Ma i partiti politici croati impegnati nella formazione di una coalizione di
governo che, a meno di colpi di scena clamorosi, sarà guidata dall'attuale
premier e leader dell'Hdz, Ivo Sanader, fanno orecchie di mercante. Anzi c'è
di più. Il leader dei socialdemocratici (Sdp), Zoran Milanovic lancia un
attacco frontale proprio a Sanader. Del resto il tema della «zona
ecologico-ittica» potrebbe creare grossi problemi al premier uscente nei
suoi colloqui con il Partito dei contadini (Hss) fiero sostenitore
dell'entrata
in vigore del provvedimento. Milanovic chiede a Sanader di dichiarare
pubblicamente se quanto sostenuto dall'Unione europea corrisponda ai
contenuti dell'accordo sottoscrito con Italia e Slovenia nel 2004 dalla
Croazia (allora guidata proprio da Sanader ndr.) o se l'attacco dell'Ue non
abbia alcun valore. «Il premier – sostiene MIlanovic – si nasconde di fronte
all'opinione pubblica e non credoche si farà vivo con una chiarificazione».
«Il mio partito – aggiunge – adopererà tutte le vie diplomatiche lecite e
possibili perché la zona ecologico-ittica entri in vigore così come
stabilito dal Sabor il 1 gennaio del 2008». Nel 2004, insiste ancora il
leader della Spd, la Croazia ha firmato qualcosa che non èmai stato reso
pubblico e di cui il Parlamento non è mai stato informato. «Questo
documento – conclude – tutta l'Europa lo intrpreta in un modo, mentre
Sanader non lo interpreta affatto». Anche se, va precisato, che lunedì
scorso proprio Sanader ha affermato che relativamente alla «zona
ecologico-ittica» bisogna trovare una soluzione che soddisfi tutti.
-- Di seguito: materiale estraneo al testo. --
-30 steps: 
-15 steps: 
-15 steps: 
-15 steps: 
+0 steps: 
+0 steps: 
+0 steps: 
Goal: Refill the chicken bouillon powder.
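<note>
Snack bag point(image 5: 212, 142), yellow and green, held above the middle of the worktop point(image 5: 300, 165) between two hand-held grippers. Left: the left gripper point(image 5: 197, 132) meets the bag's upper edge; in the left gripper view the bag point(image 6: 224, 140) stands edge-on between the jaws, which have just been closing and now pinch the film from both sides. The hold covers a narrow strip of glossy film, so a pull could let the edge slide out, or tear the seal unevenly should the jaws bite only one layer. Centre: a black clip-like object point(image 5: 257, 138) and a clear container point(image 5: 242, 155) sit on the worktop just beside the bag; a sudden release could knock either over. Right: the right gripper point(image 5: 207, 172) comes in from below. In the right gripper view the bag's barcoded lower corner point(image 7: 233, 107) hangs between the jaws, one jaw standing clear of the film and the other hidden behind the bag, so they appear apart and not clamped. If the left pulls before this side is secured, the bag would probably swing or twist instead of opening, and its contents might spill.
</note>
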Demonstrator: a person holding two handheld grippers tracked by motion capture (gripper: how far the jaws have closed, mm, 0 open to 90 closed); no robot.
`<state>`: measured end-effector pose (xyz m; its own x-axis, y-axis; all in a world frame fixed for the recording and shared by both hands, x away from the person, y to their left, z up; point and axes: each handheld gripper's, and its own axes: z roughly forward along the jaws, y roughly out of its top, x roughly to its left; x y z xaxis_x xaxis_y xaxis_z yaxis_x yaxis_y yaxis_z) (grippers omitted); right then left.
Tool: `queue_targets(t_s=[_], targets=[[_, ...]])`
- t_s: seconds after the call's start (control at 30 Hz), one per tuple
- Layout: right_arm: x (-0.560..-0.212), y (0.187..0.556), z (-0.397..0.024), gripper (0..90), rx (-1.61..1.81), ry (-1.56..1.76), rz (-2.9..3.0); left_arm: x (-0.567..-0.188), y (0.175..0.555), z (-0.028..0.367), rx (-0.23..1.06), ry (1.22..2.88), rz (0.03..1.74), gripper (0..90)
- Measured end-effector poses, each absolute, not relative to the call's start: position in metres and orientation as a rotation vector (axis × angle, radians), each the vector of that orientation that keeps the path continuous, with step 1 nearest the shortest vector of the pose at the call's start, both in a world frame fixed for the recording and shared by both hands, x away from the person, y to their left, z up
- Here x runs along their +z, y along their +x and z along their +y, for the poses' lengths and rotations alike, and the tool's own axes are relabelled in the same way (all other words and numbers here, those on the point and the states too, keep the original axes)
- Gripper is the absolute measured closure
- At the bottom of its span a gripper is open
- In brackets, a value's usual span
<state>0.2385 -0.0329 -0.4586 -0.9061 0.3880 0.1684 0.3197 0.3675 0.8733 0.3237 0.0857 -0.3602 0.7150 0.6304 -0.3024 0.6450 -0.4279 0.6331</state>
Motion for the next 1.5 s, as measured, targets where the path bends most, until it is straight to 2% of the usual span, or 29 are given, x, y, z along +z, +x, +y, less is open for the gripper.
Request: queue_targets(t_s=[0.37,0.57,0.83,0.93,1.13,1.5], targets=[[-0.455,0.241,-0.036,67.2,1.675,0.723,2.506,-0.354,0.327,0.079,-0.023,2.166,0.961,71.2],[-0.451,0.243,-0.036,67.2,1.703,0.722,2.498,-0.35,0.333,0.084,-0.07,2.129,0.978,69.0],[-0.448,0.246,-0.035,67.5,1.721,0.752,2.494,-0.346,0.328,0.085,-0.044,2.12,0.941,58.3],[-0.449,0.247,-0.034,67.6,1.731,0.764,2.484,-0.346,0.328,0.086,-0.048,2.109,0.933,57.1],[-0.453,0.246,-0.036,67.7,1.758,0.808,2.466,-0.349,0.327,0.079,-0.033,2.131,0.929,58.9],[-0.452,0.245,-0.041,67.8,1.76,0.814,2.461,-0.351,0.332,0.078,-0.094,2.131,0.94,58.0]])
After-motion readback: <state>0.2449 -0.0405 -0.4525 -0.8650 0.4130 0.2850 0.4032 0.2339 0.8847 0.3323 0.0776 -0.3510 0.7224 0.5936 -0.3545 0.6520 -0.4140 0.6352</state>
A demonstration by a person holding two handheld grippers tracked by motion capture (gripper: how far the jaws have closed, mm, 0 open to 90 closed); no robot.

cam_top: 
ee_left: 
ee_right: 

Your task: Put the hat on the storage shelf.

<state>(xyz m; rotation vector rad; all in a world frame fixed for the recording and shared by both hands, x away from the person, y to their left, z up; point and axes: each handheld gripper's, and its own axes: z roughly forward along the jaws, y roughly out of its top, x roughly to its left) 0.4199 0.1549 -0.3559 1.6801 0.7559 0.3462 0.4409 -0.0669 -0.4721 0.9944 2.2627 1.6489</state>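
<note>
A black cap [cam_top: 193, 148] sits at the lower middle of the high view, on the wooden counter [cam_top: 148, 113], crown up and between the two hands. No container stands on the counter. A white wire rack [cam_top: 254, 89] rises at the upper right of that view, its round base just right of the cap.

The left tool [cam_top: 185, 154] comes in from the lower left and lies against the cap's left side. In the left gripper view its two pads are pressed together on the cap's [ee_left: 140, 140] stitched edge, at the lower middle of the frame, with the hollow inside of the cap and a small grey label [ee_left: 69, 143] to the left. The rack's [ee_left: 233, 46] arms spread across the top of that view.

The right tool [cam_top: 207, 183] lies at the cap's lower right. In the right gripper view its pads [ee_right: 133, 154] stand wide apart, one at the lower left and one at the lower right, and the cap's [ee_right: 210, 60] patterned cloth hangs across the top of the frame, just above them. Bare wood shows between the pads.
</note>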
La «zona», dunque, rischia di esplodere nelle mani di Sanader alle prese con
la formazione della nuova coalzione di governo. Anche se, va rilevato, i più
fermi sostenitori della stessa e ago della bilancia della prossima
maggioranza, ossia il Partito dei contadini, offre nelle ultime ore alcuni
importanti distinguo. Il presidente della Hss, Josip Friscic sostiene,
infatti che la «zona ecologico-ittica» potrebbe non valere per i natanti
sloveni fintanto che non sarà risolto il contenzioso sui confini marittimi
croato-sloveni nel golfo di Pirano. Con l'Italia, invece, afferma Friscic,
bisognerebbe trattare per mettersi d'accordo sulla normativa prevista dal
nuovo regime della «zona ecologico-ittica». In altre parole sarebbe da
trovare con Roma un accordo sul numero dei pescherecci italiani che
potrebbero continuare a pescare in acque croate. Ufficialmente però Friscic
dice che della «zona ecologico-ittica» non si è ancora parlato nel corso
delle trattative con l'Hdz per formare il nuovo governo e che comunque per
il suo partito la stessa deve entrare comunque in vigore, così come
previsto, il prossimo 1 gennaio.
Sul tema si è fatta sentire, inoltre, anche la Commissione per i diritti e
la pace della Conferenza episcopale croata che ha ammonito le istituzioni
nazionali a rispettare quanto approvato dal Sabor, per cui nulla deve essere
mutato rispetto alla decisione presa dal Parlamento sull'entrata in vigore
della «zona ecologico-ittica». Un «imprimatur» di cui Sanader dovrà tenere
conto visto l'«aiuti» ricevuto da molti pulpiti croati nelle recenti
elezioni politiche. Insomma, anche la Chiesa croata ora presenta il conto.